Line by line, count where the string "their" appears in the listing, then give the number of such lines alone.
================
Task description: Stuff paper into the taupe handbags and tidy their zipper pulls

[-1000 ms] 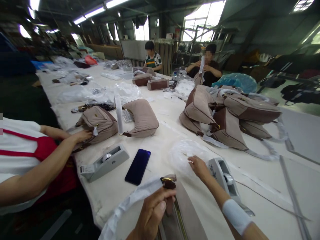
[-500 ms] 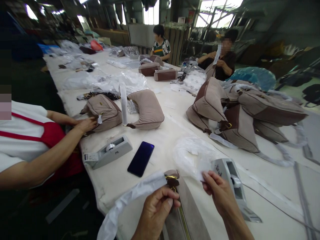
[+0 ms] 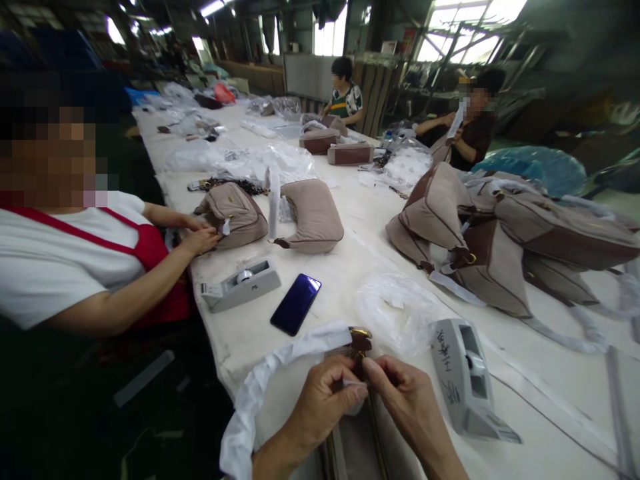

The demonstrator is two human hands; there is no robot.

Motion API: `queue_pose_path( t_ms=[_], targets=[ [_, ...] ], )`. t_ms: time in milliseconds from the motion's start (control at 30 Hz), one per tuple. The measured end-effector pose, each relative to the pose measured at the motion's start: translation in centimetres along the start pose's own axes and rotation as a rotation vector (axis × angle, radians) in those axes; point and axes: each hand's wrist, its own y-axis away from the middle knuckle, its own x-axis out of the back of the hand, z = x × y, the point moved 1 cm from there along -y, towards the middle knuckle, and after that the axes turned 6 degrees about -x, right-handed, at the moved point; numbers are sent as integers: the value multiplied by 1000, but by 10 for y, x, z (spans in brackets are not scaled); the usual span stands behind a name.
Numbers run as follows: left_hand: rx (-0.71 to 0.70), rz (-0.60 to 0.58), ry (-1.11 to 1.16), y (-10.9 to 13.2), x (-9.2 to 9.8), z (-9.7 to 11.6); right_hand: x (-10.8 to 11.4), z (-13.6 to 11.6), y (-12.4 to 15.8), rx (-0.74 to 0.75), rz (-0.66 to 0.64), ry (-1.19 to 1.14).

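Observation:
A taupe handbag [image 3: 390, 443] lies below my hands at the near table edge, its gold zipper running lengthwise. Its strap [image 3: 270, 363] is wrapped in white film and curves off to the left. My left hand [image 3: 320, 403] pinches a small white sheet [image 3: 356, 399] at the zipper's end, by the dark brown strap tab [image 3: 361, 341]. Close against it, my right hand [image 3: 407, 400] is closed, thumb and finger at the gold zipper ring [image 3: 361, 357]. What its fingertips grip is hidden.
A grey tape dispenser [image 3: 453, 363] stands right of my hands, with thin white sheets [image 3: 387, 303] beyond. A phone [image 3: 296, 303] and another tape dispenser [image 3: 243, 283] lie left. Bags [image 3: 500, 260] are piled right. A co-worker [image 3: 125, 267] handles a bag [image 3: 235, 217].
My right hand has moved left from the thin sheets to the zipper's end, meeting my left hand. A small white sheet now shows in my left fingers. The view has turned left.

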Motion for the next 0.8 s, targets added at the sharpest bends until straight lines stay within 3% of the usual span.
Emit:
queue_pose_path(
  t_ms=[133, 200, 500, 800],
  targets=[
    [-69, 2, -144, -1, -1, 5, -8, -16, -12, 26, 49, 249],
    [-81, 7, -192, 2, -2, 8, -12, -18, -18, 14, 17, 269],
    [-13, 11, -369, 22, 18, -7, -15, -6, -28, -224, -230, -361],
    [-17, -7, -382, 12, 19, -6, -17, -12, -24, -265, -228, -417]
  ],
)
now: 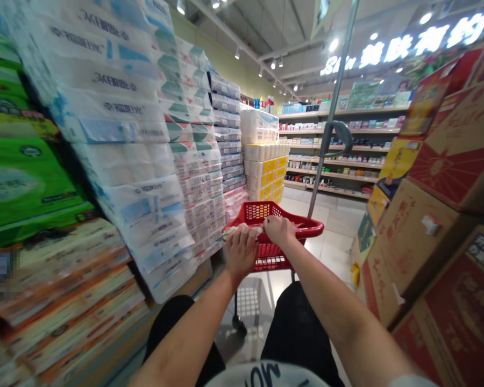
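In the head view a red plastic shopping cart [272, 262] stands right in front of me. A pale, crumpled cloth [230, 232] lies along its handle bar. My left hand [241, 248] curls over the cloth and the bar, fingers pointing forward. Just to its right, my right hand [280, 231] is closed in a fist at the cloth's other end, on the bar; what lies inside the fist is hidden. The cart's red rim [314, 228] sticks out to the right of this hand. No goods show in the visible part of the basket.
Tall stacks of white tissue packs [133, 129] line the left, with green packs [20, 177] nearer. Cardboard cartons [419, 226] are piled on the right. A metal pole [333, 102] with a grey hook rises beyond the cart. Stocked shelves [339, 131] stand at the back.
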Demonstrator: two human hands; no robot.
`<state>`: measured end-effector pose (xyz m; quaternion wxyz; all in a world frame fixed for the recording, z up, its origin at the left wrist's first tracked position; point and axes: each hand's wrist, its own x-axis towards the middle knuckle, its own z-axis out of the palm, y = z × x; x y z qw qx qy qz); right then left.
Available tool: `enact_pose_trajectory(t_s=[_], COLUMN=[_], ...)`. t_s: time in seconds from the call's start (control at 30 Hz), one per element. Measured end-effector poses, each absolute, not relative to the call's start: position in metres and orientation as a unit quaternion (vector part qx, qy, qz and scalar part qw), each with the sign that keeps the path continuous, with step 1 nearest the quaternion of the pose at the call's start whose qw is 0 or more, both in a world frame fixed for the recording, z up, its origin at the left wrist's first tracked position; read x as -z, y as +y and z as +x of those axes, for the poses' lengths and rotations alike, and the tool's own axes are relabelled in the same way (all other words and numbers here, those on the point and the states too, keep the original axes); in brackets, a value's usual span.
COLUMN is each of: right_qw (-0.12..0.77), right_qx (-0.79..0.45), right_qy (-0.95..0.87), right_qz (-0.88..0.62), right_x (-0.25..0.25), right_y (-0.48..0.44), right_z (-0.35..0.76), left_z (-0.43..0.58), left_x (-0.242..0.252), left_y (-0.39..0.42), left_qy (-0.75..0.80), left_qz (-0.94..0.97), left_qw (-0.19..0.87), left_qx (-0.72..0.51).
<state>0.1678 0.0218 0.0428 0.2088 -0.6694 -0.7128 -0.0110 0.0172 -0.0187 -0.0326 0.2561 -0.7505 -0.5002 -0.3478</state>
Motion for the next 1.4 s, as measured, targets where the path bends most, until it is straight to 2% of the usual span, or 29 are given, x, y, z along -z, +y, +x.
enact_pose_trajectory(t_s=[0.27,0.57,0.73,0.83,0.93,1.03,1.1,1.2,1.27,1.33,1.4], right_qw=[0.209,0.215,0.209,0.251,0.352,0.478,0.501,0.475,0.484,0.496,0.453], right_qx=[0.008,0.026,0.032,0.015,-0.058,-0.211,-0.321,-0.401,-0.356,-0.230,-0.093], right_qy=[-0.710,-0.718,-0.723,-0.714,-0.720,-0.701,-0.677,-0.667,-0.667,-0.672,-0.706], right_qz=[-0.672,-0.662,-0.657,-0.653,-0.595,-0.485,-0.433,-0.411,-0.441,-0.500,-0.536], right_x=[-0.041,-0.037,-0.036,-0.033,-0.034,-0.041,-0.048,-0.058,-0.061,-0.060,-0.054], right_y=[0.025,0.024,0.022,0.019,0.017,0.018,0.017,0.014,0.012,0.009,0.005], right_z=[0.164,0.164,0.161,0.163,0.168,0.169,0.166,0.166,0.173,0.185,0.196], left_z=[0.016,0.015,0.017,0.017,0.019,0.033,0.049,0.066,0.067,0.058,0.045], left_x=[-0.006,0.027,0.003,-0.008,-0.013,-0.021,-0.028,-0.035,-0.036,-0.035,-0.031], left_y=[-0.002,-0.016,-0.007,0.001,0.006,0.008,0.007,0.002,0.000,0.000,0.001], left_qy=[-0.568,-0.495,-0.557,-0.576,-0.572,-0.525,-0.460,-0.388,-0.379,-0.405,-0.478], left_qz=[-0.763,-0.771,-0.766,-0.760,-0.744,-0.704,-0.701,-0.743,-0.781,-0.802,-0.790], left_qw=[0.181,0.257,0.186,0.152,0.100,0.050,0.027,-0.023,-0.036,-0.009,0.045], left_qx=[0.249,0.308,0.261,0.259,0.330,0.475,0.544,0.544,0.496,0.438,0.381])
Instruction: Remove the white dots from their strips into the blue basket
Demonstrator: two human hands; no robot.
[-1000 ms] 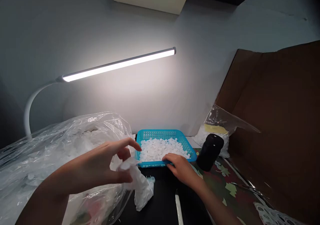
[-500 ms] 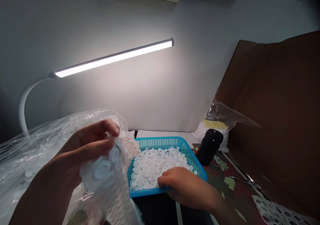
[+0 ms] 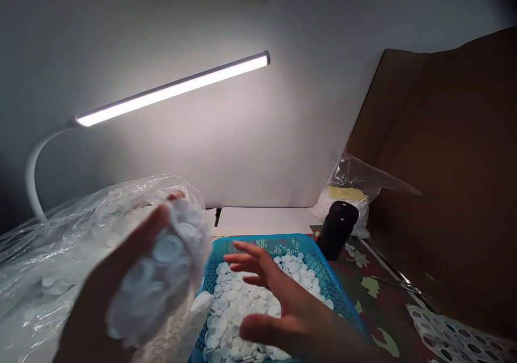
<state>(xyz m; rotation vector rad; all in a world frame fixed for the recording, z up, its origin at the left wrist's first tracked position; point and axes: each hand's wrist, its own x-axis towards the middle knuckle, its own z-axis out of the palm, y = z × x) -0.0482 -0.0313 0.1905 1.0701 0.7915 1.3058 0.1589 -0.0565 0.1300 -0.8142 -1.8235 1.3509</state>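
Note:
My left hand (image 3: 117, 266), smeared by motion, is closed on a clear plastic bag (image 3: 161, 277) with several round white ring-shaped pieces showing through it. Its fingers are mostly hidden behind the bag. Below the bag hangs a pale strip with a pattern of rings (image 3: 165, 330), partly hidden. To its right, a blue plastic basket (image 3: 339, 290) holds a heap of small white discs (image 3: 238, 309). Over the heap hovers my right hand (image 3: 274, 293), fingers spread and pointing left, with nothing seen in it.
A large clear bag of white pieces (image 3: 48, 293) fills the left side. Above it reaches a lit bar lamp (image 3: 173, 91). Behind the basket stand a black cylinder (image 3: 337, 231) and a yellow-labelled bag (image 3: 323, 204). A cardboard box (image 3: 440, 153) and a perforated white sheet (image 3: 456, 333) are at right.
My right hand has come up from the discs, and its fingers have spread. The bag in my left hand has swung left and down. The basket now sits lower and larger in view.

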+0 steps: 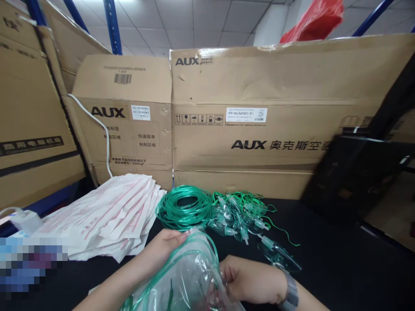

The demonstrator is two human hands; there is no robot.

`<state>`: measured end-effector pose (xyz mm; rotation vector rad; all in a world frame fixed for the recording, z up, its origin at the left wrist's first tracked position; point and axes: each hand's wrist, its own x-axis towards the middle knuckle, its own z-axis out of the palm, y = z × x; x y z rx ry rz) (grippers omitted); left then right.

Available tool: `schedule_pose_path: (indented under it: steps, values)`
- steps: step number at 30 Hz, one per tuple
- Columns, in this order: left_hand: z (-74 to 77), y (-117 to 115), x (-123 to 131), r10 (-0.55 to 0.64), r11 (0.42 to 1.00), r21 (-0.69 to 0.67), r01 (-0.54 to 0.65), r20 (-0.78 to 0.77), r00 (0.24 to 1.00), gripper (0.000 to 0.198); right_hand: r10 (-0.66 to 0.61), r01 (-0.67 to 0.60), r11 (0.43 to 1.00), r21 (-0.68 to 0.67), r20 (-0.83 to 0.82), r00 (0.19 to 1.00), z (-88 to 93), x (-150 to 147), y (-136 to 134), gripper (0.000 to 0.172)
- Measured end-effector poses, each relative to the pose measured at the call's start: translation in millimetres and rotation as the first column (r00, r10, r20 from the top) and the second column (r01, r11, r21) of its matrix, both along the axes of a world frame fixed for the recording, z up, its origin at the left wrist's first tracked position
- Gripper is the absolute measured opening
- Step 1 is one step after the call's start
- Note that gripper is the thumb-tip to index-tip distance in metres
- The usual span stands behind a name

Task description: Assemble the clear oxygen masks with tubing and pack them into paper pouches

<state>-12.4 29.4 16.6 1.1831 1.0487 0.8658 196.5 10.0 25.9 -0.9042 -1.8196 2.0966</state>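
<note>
My left hand (164, 246) grips the upper edge of a clear plastic bag (191, 272) with green tubing inside it. My right hand (251, 280) holds the same bag from the right side, fingers curled into its opening. Just beyond the hands a coil of green tubing (183, 207) lies on the black table (337, 263). To its right sits a heap of clear masks with green straps (241, 216).
A fanned stack of white and red paper pouches (106, 216) lies at the left. Large AUX cardboard boxes (259, 129) wall off the back. A white cable (97, 125) and adapter (24, 220) are at far left. A black object (356, 177) leans at the right.
</note>
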Motion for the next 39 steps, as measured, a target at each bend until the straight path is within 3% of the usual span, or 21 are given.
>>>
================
- EXERCISE RESULT: 2